1. Use Consistent Tone

Ensure that any edits or additions to your website’s content are written in the same tone as the rest of the site. A page of content written with humour will seem confusing or unprofessional if the rest are written in a straight-forward, no-nonsense tone.

2. Don’t Let Your Website Become Obviously Dated

If you are unable to edit your site frequently, make sure edits you do make don’t draw attention to this. Advertising events that have long since past or references to holidays six months past will give your site an abandoned, derelict feel. If you don’t plan on editing the site often, remove any references that will date the site.

3. Maintain the Overall Design Integrity

Ensure that the overall look and feel of the site continues to look as it did on the day of its launch. As tempting as it can be to use bold, red fonts to grab attention, that is not the attention you seek. Stick to the colour and font scheme laid out in the beginning. Watch your spacing – big gaps in text or text too close to other elements are elementary mistakes.

4. Double-Check Your Links

If you’re adding a link to your page, test it to ensure it works. In addition, if you’re linking to a PDF or any other type of document, make sure the document is professional and presentable and not unreasonably large.
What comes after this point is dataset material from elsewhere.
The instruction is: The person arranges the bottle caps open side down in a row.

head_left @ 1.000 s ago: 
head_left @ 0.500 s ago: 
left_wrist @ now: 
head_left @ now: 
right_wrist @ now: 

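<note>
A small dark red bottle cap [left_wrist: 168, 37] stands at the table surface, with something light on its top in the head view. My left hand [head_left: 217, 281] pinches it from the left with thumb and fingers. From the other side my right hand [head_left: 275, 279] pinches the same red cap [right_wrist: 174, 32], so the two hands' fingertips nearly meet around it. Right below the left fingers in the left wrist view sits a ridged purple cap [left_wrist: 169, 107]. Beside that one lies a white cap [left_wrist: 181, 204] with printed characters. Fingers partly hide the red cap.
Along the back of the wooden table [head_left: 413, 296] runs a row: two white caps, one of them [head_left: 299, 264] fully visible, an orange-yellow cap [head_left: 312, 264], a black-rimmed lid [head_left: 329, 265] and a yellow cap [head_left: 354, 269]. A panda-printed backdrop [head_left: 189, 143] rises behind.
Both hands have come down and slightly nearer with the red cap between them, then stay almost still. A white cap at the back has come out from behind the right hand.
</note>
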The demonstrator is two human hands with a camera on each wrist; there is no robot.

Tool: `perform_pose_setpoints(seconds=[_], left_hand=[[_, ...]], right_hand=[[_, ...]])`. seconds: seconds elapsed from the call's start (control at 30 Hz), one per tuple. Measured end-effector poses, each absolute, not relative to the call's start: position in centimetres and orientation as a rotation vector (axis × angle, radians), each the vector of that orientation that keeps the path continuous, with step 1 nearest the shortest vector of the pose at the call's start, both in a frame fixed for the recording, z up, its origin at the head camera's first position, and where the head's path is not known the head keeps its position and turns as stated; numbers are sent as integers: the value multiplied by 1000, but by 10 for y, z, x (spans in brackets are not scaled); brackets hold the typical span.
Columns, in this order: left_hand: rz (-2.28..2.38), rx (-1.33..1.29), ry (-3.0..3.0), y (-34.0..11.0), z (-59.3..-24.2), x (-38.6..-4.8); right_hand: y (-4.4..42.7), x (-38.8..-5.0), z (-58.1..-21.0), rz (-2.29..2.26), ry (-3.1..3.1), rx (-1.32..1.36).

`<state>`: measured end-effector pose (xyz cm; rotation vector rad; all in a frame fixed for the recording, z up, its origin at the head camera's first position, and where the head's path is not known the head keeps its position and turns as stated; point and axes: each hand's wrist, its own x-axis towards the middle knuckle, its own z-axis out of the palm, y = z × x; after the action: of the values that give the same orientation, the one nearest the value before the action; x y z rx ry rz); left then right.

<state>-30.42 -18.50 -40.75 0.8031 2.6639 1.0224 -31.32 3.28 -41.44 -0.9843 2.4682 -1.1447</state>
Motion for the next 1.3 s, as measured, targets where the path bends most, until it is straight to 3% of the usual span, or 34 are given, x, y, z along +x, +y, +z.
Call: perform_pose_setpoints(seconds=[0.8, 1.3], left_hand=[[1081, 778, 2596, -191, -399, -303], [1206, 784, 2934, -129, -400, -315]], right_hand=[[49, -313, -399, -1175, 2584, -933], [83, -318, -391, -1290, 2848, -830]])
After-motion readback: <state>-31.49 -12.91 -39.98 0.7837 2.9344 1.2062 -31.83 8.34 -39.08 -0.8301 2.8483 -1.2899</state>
5. Don’t Rely on Spelling and Grammar Checkers

Spelling, grammatical and punctuation errors will cheapen the quality of your site fast. One online study estimated that one spelling error can cut online sales in half. Spell checkers are great but they don’t catch everything. Double check your edits.
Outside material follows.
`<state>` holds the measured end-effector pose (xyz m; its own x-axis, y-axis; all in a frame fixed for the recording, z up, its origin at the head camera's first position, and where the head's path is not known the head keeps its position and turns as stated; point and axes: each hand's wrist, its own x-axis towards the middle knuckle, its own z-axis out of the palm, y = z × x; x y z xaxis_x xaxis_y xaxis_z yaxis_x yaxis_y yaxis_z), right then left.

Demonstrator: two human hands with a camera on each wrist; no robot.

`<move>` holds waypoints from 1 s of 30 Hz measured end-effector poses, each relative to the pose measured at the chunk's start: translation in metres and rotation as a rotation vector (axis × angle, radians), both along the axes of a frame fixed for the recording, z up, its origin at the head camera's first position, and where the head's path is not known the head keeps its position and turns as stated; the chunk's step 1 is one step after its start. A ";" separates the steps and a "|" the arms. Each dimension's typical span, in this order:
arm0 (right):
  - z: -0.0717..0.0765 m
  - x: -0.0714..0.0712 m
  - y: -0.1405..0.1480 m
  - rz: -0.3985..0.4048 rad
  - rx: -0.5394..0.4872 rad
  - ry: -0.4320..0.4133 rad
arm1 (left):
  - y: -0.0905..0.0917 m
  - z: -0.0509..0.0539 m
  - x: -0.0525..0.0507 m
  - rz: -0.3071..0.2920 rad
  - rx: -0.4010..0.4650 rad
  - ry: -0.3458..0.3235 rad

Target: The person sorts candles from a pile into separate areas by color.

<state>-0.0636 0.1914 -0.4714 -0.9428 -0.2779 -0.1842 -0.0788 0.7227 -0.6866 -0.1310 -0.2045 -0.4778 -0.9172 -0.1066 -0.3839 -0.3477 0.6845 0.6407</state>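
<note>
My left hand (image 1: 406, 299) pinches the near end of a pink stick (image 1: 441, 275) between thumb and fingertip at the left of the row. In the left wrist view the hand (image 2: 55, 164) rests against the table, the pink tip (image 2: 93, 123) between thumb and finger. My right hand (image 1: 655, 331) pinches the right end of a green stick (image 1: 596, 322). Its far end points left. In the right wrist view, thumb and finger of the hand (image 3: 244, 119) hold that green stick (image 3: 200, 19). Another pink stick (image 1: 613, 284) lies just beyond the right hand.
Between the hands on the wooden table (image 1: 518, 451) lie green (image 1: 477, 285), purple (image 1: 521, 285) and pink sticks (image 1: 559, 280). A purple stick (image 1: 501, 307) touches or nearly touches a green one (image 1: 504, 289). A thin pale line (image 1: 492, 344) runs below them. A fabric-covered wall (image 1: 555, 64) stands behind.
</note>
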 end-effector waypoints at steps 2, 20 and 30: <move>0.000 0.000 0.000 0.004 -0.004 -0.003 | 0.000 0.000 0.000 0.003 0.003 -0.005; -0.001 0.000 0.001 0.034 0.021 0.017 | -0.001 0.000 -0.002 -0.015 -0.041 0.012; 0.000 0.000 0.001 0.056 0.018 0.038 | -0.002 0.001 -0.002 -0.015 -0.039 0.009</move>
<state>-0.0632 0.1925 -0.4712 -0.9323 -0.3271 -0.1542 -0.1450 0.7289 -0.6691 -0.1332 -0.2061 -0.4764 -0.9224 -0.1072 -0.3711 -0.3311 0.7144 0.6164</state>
6. Cheaper Hosting Isn’t Always Better

Fight the urge to change hosting companies because you found something cheaper. Moving a website can be complicated and it not only can it render your website non-functional, it generally involves moving other related aspects like your domain and email. The price you pay to move your site, plus the interruptions and downtime to your website to accommodate this upheaval may eliminate any savings you would have enjoyed with the new host.

7. Review your SEO strategy

Review and assess your SEO, or search engine optimization strategy every three or six months if not more frequently. If a high page rank in search engines is something you strive for, make sure that any new content is updated in your SEO strategy. New pages may require some behind the scenes coding to add proper descriptions, titles and keywords. In addition, your sitemap.xml and robots.txt may need to be updated as more content is added.

8. Keep Your Site Relevant and On-Message

If it’s not a part of your business or organization, don’t put it on your site. As tempting as it may be to add a page to your company website about your part-time dog breeding business, don’t. Not only does it make your business appear unfocused but the unrelated topic can also lower your rank in search engines page results. Keep your business site professional and launch an additional site for separate content.

Your website is part of your overall marketing strategy and it pays to keep this top of mind whenever you make modifications. Remember who you built the site for and everything you add or change needs to be meaningful to your users. Your website is likely one of your biggest marketing investments its value can diminish quickly if changes are improperly planned or made with haste. Protect your investment and plan with care.